After a few quiet days mainly spent reading and relaxing at
the hostel (and avoiding the crazy Halloween parties going on in and around
Granada), I was looking forward to the more somber and respectful celebration
of Dia de los Muertos (Day of the Dead). It’s a much more humbly celebrated day
in Nicaragua than you might see in some other Central American countries. I
walked the 20 blocks or so to the huge cemetery in Granada. It really is a
beautiful city, full of churches and brightly painted houses, some dating back
to colonial days.
The cemetery was full of people. Vendors outside the gates
and wandering all the paths sold everything from flowers real and fake, to
plastic statues of Jesus and the Virgin Mary, to all sorts of food and drink. It
was a hot sunny day and people ambled by with umbrellas or sat in the shade of
the large trees that dotted some areas of the landscape, or sat in the shade of
the mausoleums for their relatives. People carried armloads of flowers,
decorations, shovels, buckets, brooms, and paint for the graves of their
deceased loved ones.
I arrived in the afternoon and many people had come and gone
again in the morning, leaving fresh cement, fresh paint, fresh flowers, and
clean ground around the graves of their ancestors. But many others were hard at
work clearing away a year’s worth of weeds, leaves, dirt, and dust. Some were
mixing cement to patch the cracks that the intense tropical climate can create
so quickly. Other were repainting the graves in white. Those that weren’t able
to afford a plaque for the grave of their loved one repainted on the names or
sometimes simply a symbol. And further back in the cemetery away from the roads
were the more simple graves with only a rough cross made of stone or wood
marking where they lay.
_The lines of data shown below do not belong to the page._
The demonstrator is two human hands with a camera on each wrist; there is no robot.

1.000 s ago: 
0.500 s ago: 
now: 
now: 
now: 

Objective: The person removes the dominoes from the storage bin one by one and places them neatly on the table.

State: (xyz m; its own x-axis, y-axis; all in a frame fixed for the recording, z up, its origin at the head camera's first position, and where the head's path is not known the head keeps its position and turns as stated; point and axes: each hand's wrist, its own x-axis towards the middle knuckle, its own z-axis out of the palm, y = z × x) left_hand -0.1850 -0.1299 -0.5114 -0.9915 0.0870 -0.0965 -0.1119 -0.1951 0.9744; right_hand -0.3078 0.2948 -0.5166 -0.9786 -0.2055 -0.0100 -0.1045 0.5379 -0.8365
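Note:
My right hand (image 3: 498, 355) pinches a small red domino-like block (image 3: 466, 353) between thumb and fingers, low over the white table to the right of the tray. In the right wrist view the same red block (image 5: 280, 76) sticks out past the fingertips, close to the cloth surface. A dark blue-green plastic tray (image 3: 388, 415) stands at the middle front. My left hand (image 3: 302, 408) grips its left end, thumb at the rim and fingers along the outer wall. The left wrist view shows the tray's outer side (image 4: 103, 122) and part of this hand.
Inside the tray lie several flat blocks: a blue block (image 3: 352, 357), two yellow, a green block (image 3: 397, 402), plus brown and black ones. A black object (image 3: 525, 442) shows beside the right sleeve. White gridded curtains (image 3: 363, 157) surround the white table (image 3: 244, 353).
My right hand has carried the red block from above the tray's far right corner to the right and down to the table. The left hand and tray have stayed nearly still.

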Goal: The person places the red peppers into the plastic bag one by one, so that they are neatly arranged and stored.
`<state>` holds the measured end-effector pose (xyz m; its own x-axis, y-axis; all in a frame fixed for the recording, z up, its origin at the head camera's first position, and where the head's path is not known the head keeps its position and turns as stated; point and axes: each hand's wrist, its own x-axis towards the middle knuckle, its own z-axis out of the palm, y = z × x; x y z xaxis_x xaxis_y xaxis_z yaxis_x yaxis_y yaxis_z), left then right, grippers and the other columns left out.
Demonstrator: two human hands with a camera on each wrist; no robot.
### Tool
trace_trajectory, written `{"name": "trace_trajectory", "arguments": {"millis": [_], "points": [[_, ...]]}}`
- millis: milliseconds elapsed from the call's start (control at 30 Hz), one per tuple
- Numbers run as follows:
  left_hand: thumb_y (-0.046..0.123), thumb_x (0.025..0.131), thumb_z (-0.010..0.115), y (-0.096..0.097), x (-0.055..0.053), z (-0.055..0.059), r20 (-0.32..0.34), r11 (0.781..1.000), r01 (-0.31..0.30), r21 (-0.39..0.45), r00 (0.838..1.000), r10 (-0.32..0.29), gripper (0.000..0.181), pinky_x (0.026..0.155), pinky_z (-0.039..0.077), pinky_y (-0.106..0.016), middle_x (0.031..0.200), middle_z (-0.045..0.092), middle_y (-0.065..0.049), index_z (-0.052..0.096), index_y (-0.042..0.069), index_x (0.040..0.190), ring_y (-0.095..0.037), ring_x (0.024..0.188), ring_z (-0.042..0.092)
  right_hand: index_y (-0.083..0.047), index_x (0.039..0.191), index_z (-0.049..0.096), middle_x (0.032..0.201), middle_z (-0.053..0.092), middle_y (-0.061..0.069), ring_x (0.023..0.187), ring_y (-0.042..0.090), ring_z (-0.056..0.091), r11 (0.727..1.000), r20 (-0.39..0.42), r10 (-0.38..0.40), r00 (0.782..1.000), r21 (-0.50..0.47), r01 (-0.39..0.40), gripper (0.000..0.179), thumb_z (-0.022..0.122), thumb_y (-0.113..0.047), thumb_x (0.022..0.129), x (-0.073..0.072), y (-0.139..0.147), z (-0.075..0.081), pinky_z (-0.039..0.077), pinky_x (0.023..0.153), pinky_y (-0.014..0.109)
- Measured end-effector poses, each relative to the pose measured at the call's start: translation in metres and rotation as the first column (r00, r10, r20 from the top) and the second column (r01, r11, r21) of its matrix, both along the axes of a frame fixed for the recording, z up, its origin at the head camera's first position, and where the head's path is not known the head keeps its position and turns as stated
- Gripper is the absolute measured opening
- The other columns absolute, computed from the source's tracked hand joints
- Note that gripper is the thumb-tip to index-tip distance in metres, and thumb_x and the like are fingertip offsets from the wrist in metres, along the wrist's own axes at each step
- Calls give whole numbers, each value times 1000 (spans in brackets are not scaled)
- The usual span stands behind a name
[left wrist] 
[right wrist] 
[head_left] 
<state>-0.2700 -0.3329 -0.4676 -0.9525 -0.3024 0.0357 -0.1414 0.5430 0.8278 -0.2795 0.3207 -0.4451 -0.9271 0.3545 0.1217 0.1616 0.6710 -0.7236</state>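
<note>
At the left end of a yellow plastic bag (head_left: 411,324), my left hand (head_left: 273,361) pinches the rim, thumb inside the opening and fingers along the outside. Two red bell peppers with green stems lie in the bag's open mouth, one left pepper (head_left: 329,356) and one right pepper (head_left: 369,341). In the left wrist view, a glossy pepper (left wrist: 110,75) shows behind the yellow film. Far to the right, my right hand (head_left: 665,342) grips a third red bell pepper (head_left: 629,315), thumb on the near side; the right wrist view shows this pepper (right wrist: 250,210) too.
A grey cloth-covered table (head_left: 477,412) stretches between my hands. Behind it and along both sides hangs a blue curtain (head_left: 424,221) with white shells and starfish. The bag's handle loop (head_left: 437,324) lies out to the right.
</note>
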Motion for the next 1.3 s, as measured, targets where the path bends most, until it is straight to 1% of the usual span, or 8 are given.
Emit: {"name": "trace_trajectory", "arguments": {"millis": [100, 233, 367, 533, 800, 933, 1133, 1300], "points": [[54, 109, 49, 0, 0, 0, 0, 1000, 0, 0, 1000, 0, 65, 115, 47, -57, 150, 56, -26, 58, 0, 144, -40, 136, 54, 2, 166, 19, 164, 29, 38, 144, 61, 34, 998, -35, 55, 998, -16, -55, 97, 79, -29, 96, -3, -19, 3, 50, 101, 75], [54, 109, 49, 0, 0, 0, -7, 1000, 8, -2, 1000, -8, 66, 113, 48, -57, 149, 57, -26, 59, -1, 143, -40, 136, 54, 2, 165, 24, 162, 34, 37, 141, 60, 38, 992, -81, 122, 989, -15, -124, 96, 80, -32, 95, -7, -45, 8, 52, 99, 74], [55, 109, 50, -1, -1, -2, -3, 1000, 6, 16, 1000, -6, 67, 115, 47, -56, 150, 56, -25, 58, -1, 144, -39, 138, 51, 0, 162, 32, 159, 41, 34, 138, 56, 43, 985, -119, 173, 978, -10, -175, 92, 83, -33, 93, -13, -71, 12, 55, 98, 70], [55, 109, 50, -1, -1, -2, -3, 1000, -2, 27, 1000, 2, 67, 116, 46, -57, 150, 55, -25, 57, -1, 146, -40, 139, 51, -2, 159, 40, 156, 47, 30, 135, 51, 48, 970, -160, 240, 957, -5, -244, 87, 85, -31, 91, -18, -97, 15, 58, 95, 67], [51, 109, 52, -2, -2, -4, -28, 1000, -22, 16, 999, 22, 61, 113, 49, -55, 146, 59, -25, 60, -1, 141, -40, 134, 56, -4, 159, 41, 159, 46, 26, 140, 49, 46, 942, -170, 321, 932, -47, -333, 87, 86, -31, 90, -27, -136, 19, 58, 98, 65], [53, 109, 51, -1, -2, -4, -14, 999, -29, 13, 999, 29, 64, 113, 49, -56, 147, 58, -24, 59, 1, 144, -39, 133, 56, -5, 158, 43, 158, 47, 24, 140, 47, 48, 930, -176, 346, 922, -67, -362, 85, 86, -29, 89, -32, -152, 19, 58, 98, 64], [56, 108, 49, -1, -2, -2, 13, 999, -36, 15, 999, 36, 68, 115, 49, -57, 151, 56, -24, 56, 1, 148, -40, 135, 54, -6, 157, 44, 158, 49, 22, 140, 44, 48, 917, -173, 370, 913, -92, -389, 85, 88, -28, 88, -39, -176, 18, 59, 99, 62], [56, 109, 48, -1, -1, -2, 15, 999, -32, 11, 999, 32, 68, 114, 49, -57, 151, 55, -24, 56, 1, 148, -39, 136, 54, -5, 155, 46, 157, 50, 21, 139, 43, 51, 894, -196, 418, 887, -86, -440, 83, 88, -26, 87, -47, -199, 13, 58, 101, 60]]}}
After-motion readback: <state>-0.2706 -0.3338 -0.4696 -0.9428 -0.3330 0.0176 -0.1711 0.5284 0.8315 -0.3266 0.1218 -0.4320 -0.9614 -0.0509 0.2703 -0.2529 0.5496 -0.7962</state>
Some were marked with a name, but many others were only
the simple crosses, and still others that lacked even that, but were just as
carefully tended and taken care of as the large mausoleums near the front of
the cemetery. Some of the graves had flowers or trees planted in them that will
continue to grow into the future.
There were huge walls of graves of the young men who fought
against the Contras (who were trained and armed by the U.S. in the 1980s
because of fear of the socialist leanings of one of the poorest countries in
the region). Many young people on both sides died during this time and the
stacks of graves of young men in their 20s was a harsh reminder of the true
cost of war. The repercussions can still be felt in Nicaragua to this day.